WORK ORDER:
Throughout the entries below, report every line where "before" is found.
PROVIDED RECORDS Start Marker
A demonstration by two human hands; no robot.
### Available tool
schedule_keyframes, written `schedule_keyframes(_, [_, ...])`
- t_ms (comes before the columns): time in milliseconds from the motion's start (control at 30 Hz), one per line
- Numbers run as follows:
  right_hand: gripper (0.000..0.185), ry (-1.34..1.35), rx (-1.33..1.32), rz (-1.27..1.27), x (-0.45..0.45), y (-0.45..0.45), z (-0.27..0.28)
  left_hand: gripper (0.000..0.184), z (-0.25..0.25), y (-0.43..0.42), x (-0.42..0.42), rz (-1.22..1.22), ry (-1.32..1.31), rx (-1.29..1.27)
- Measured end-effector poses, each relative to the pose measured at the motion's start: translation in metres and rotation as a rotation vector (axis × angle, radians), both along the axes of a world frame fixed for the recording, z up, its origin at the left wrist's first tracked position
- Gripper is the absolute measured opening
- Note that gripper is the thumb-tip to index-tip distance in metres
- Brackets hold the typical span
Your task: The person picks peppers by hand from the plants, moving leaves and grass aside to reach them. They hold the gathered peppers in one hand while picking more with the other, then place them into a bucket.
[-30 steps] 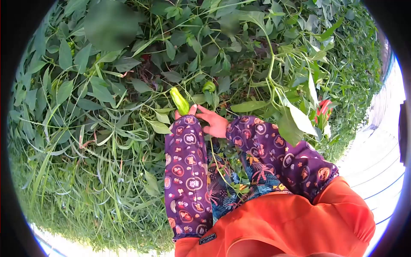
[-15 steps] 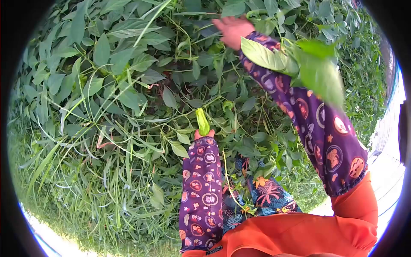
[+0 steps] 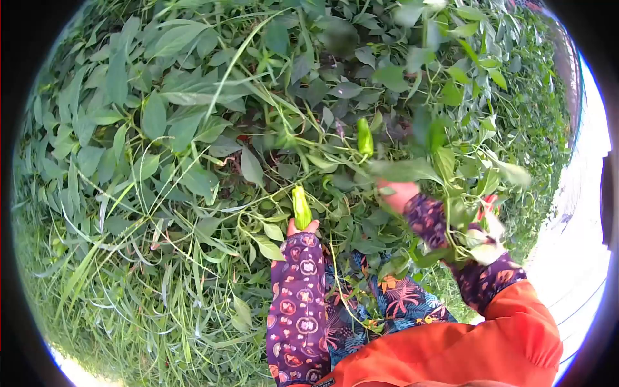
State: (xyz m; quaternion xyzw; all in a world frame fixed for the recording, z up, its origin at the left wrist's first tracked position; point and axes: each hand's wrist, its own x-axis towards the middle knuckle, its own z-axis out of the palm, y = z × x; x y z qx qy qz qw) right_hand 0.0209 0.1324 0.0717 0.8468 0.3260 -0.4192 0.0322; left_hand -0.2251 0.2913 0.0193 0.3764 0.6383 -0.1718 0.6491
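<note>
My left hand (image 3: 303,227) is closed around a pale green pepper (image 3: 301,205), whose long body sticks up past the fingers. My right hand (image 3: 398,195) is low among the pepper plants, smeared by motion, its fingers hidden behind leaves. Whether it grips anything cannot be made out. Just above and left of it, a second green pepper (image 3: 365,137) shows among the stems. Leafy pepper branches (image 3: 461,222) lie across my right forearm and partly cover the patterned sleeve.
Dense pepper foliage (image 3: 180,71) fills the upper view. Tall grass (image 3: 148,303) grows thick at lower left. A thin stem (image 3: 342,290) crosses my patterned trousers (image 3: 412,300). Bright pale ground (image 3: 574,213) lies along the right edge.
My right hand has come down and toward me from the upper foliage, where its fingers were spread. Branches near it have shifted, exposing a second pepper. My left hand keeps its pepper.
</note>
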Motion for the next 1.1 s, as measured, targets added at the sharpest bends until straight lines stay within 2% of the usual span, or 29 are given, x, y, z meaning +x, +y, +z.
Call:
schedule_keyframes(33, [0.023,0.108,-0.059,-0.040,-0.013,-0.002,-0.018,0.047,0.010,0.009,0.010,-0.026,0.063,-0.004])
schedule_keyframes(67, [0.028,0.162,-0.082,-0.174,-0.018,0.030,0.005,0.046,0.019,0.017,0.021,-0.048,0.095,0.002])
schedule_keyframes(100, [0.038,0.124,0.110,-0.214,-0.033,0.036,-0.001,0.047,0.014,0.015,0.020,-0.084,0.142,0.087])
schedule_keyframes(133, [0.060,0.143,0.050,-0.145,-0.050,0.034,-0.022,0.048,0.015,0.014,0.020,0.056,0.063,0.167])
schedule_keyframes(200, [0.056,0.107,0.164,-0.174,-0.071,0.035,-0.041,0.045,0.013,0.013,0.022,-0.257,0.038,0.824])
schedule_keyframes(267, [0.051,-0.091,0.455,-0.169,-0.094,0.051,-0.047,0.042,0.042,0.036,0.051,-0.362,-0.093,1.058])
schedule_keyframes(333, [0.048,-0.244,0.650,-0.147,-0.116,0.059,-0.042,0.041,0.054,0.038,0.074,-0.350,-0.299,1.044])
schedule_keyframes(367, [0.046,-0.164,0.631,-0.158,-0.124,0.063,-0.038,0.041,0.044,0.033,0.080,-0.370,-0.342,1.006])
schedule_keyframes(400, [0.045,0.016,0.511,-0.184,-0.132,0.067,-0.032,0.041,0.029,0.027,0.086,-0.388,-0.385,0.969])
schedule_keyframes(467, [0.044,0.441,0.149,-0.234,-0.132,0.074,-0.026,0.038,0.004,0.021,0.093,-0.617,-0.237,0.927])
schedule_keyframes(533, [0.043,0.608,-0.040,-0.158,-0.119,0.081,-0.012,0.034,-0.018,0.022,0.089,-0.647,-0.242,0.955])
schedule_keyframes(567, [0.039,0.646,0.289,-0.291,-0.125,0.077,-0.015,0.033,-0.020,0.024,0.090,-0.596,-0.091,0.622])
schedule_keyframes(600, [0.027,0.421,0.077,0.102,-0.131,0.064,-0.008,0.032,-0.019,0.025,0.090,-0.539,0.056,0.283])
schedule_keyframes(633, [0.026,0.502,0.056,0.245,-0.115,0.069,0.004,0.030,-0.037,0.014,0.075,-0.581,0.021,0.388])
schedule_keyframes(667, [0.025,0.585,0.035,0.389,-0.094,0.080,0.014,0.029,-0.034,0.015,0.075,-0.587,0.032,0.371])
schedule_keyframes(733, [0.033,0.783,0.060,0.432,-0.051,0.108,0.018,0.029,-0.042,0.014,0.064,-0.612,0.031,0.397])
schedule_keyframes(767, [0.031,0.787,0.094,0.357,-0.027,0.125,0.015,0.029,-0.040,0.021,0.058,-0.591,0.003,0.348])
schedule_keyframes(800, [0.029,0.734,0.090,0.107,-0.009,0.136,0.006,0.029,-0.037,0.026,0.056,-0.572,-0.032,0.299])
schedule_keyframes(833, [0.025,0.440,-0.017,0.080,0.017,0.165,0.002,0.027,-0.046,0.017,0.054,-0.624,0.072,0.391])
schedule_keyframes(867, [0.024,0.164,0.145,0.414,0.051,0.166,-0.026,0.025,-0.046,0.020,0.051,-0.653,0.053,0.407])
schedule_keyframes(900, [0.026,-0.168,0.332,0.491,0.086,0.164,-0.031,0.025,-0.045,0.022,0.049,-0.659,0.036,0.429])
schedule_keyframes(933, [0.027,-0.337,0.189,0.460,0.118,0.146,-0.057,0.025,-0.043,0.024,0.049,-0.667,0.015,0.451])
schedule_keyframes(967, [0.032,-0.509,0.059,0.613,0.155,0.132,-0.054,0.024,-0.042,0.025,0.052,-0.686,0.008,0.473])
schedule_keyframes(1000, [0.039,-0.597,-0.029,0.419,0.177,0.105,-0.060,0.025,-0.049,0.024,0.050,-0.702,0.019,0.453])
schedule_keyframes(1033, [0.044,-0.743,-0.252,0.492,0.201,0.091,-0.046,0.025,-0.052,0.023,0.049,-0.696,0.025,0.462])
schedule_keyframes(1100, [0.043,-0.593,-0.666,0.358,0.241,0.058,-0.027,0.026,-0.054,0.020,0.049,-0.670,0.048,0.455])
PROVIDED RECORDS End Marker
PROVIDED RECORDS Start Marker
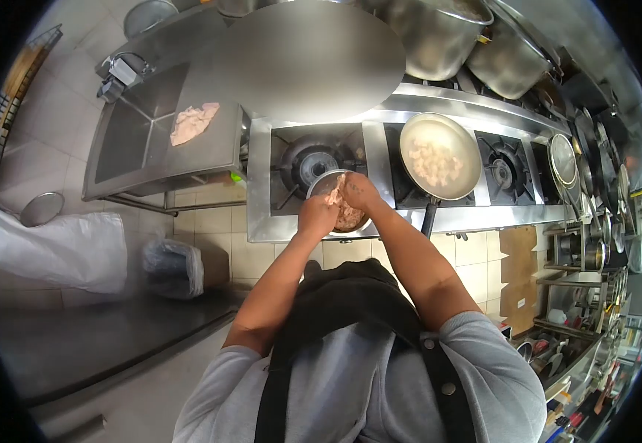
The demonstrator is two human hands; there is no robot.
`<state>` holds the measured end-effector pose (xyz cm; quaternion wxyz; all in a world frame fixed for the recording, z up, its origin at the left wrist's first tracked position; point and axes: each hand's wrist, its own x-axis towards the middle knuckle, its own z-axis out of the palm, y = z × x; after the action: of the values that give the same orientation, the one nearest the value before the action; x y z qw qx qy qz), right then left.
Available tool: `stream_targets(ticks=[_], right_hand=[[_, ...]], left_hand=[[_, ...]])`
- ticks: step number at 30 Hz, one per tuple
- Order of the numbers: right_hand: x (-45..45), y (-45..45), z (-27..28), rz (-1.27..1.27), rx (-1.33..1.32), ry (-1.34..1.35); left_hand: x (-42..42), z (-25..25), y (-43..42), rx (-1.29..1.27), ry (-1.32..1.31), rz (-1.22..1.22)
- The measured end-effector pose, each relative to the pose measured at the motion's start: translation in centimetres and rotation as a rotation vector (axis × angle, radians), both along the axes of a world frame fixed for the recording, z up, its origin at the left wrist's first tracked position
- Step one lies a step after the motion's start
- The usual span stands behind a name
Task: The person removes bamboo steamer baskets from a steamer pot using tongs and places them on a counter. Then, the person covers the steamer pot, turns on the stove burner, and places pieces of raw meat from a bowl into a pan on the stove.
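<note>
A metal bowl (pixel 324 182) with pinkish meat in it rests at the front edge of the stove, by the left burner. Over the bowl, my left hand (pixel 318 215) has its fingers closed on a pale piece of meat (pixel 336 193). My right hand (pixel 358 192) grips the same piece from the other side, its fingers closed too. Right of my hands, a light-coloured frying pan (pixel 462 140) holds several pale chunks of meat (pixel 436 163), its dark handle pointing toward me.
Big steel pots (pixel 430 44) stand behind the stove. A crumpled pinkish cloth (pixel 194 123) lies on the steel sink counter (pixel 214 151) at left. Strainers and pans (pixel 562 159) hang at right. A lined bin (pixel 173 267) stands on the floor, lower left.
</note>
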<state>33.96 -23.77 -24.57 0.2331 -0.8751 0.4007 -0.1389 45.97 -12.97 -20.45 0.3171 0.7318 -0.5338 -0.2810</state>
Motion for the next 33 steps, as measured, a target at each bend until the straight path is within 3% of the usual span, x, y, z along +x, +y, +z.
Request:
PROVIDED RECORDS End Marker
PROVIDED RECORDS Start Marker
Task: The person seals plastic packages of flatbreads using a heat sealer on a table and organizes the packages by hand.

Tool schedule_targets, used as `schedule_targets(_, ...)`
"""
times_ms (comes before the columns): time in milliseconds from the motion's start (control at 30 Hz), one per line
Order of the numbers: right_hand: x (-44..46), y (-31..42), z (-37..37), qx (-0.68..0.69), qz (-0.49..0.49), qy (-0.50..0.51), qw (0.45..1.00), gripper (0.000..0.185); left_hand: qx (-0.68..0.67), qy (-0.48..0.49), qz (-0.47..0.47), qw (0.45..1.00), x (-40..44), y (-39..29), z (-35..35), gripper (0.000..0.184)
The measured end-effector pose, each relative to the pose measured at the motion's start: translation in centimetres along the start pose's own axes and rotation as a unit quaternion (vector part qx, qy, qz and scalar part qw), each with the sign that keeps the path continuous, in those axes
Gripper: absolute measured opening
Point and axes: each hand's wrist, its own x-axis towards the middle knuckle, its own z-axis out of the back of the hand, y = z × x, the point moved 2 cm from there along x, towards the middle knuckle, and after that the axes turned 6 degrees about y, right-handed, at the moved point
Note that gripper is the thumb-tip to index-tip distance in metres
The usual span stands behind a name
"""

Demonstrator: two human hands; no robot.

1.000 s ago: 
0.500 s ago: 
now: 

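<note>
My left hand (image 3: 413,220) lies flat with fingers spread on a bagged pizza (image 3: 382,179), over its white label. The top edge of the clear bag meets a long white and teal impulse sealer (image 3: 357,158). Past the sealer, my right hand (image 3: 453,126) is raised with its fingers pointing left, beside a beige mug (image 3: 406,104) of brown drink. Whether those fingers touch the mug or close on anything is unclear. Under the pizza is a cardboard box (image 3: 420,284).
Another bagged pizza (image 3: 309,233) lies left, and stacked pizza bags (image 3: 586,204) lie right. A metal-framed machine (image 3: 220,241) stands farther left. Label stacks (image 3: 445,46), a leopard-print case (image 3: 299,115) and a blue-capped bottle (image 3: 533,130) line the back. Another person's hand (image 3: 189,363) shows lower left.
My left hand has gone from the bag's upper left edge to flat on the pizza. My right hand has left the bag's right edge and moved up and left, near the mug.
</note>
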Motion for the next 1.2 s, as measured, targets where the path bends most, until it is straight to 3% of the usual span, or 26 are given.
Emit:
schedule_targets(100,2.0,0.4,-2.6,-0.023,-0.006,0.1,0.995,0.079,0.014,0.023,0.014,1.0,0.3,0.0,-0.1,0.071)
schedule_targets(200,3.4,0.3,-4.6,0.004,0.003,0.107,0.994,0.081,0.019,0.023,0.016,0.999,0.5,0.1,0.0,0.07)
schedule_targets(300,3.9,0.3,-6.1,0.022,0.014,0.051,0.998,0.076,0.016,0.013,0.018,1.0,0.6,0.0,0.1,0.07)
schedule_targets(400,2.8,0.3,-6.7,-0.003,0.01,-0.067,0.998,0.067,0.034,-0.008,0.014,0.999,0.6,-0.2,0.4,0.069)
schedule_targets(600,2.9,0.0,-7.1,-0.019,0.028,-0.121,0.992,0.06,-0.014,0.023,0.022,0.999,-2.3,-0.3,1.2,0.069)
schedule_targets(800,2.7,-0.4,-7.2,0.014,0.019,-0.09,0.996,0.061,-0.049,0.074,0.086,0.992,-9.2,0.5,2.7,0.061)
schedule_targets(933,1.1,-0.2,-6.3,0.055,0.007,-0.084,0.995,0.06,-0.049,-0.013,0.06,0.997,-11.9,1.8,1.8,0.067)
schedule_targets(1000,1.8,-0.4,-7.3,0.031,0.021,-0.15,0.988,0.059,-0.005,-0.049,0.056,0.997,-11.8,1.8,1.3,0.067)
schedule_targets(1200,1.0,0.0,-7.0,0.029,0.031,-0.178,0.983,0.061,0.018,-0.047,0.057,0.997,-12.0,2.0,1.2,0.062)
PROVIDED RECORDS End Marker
ANSWER BOX:
- t_ms (comes before the columns): time in milliseconds from the motion's start (control at 30 Hz), one per line
`<state>` holds the measured end-effector pose (xyz cm; quaternion wxyz; all in a world frame fixed for the recording, z up, its origin at the left wrist's first tracked position; point and axes: each hand's wrist, its own x-axis towards the middle knuckle, its own z-axis out of the palm, y = z × x; after the action: of the values that give the same orientation, the one nearest the value before the action; x y z qw qx qy qz), right then left.
times_ms (comes before the columns): time in milliseconds from the motion's start (control at 30 Hz), one per line

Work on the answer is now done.